■ Your objective ■
For this exercise, the reply is the listing below, reproduced exactly.

■ Recorded information ■
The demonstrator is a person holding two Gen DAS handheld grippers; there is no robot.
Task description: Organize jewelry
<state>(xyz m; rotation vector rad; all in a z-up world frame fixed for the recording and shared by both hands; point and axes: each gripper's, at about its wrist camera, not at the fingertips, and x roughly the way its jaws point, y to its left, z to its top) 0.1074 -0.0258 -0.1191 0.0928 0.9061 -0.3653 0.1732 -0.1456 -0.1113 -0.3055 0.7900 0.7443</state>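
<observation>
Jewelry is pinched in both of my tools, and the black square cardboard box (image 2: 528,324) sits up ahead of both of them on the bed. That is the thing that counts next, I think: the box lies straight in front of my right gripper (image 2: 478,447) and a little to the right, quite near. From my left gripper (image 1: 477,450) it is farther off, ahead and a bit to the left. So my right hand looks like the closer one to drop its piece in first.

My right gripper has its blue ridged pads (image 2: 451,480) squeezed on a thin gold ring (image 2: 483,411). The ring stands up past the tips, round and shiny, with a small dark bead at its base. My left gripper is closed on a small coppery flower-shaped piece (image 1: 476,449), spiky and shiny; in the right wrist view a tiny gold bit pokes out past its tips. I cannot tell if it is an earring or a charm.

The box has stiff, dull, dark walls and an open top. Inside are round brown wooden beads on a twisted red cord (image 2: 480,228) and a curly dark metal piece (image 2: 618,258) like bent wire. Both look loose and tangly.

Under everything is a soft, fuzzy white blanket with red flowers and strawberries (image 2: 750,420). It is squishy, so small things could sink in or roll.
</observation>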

■ Finished exercise ■
The demonstrator is a person holding two Gen DAS handheld grippers; there is no robot.
Task description: Organize jewelry
<state>(xyz m; rotation vector rad; all in a z-up world frame fixed for the recording and shared by both hands; point and axes: each gripper's, at about its wrist camera, not at the fingertips, and x roughly the way its jaws point, y to its left, z to its top) 0.1074 -0.0258 -0.1191 0.0928 0.9061 -0.3653 0.1732 -0.1456 -0.1113 -0.3055 0.7900 0.7443</state>
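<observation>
Jewelry is pinched in both of my tools, and the black square cardboard box (image 2: 528,324) sits up ahead of both of them on the bed. That is the thing that counts next, I think: the box lies straight in front of my right gripper (image 2: 478,447) and a little to the right, quite near. From my left gripper (image 1: 477,450) it is farther off, ahead and a bit to the left. So my right hand looks like the closer one to drop its piece in first.

My right gripper has its blue ridged pads (image 2: 451,480) squeezed on a thin gold ring (image 2: 483,411). The ring stands up past the tips, round and shiny, with a small dark bead at its base. My left gripper is closed on a small coppery flower-shaped piece (image 1: 476,449), spiky and shiny; in the right wrist view a tiny gold bit pokes out past its tips. I cannot tell if it is an earring or a charm.

The box has stiff, dull, dark walls and an open top. Inside are round brown wooden beads on a twisted red cord (image 2: 480,228) and a curly dark metal piece (image 2: 618,258) like bent wire. Both look loose and tangly.

Under everything is a soft, fuzzy white blanket with red flowers and strawberries (image 2: 750,420). It is squishy, so small things could sink in or roll.
</observation>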

Nothing more remains for this exercise.